I never heard anything quite so stupid. The photo was taken in 1933 before Hitler even became Fuhrer and 6 years before the war. How do we know they weren't just playing, copying things they have seen, doing the goose step. By the way the Queen does not run the country - the elected government does.


----------



## IncaThePup (May 30, 2011)

video didn't work


----------



## IncaThePup (May 30, 2011)

__ https://www.facebook.com/video.php?v=376431392545064



That should work!


----------



## rona (Aug 18, 2011)

IncaThePup said:


> further proof the country is being run by Nazi's!!
> 
> http://www.bbc.co.uk/news/uk-33578174


Did you actually read the article you have linked to?

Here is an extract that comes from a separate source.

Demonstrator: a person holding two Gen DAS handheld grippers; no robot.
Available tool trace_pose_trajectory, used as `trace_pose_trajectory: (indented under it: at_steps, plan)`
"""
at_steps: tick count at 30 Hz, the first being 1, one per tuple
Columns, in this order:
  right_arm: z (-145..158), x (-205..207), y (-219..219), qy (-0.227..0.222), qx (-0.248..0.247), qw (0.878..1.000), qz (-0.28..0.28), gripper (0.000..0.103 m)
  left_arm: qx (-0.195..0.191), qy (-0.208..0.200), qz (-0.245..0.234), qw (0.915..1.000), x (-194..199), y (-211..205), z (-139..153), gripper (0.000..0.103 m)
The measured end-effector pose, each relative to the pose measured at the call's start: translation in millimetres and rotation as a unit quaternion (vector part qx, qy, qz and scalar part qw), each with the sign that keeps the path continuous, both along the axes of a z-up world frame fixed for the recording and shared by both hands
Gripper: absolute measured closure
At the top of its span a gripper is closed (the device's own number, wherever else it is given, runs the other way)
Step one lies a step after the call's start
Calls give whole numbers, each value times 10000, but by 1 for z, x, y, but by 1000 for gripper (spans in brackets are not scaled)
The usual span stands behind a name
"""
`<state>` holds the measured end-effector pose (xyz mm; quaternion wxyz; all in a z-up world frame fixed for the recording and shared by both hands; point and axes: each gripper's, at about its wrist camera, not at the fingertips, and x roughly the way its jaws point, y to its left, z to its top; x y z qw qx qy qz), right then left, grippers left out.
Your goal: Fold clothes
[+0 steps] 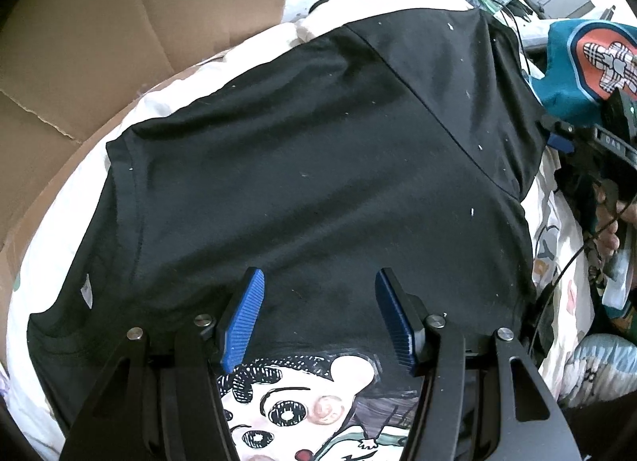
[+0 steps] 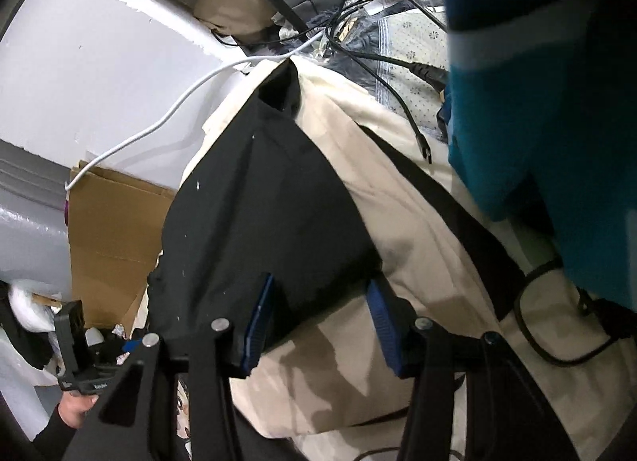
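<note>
A black T-shirt [image 1: 318,150] lies spread flat on a cream sheet [image 1: 59,222], with a cartoon face print [image 1: 302,393] at its near end. My left gripper [image 1: 318,278] hovers over the shirt just above the print, open, with nothing between its blue pads [image 1: 243,317]. In the right wrist view, my right gripper [image 2: 321,282] stands open over the side edge of the black T-shirt [image 2: 270,202]. The hem corner lies in the gap by the left pad [image 2: 258,317], and no pad presses on it. The right gripper [image 1: 557,134] also shows at the shirt's right edge.
A teal garment [image 1: 573,63] with an orange heart print lies beyond the shirt's right side, and the teal garment [image 2: 537,102] hangs close in the right wrist view. Flattened cardboard [image 1: 99,43] lies to the left. Black and white cables [image 2: 398,75] cross the sheet.
</note>
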<state>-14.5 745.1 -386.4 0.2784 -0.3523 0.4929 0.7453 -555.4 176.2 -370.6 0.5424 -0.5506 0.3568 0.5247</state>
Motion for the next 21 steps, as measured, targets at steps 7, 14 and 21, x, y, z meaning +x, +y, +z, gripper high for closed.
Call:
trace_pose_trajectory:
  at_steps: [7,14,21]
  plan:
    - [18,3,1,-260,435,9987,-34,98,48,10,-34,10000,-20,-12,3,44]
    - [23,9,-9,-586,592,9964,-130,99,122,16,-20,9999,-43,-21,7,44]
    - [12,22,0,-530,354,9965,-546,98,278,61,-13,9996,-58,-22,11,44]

Where are you getting all this crap?


----------



## rottiepointerhouse (Feb 9, 2014)

I didn't realise we all got judged on how we behaved when we were 6 years old. I seem to think back in the 60's when I was that age we still had goliwogs for toys - does that make us all racist @IncaThePup?


----------



## rona (Aug 18, 2011)

How about the Bellamy Salute?
https://en.wikipedia.org/wiki/Bellamy_salute

How about the Olympic Salute?
https://en.wikipedia.org/wiki/Olympic_symbols#Olympic_salute

It really didn't have the same meaning/significance back then


----------



## Rafa (Jun 18, 2012)

http://www.bbc.co.uk/news/uk-33578174








[/QUOTE]


----------



## Rafa (Jun 18, 2012)

Quite honestly, IncaThePup, your comments I find ridiculous.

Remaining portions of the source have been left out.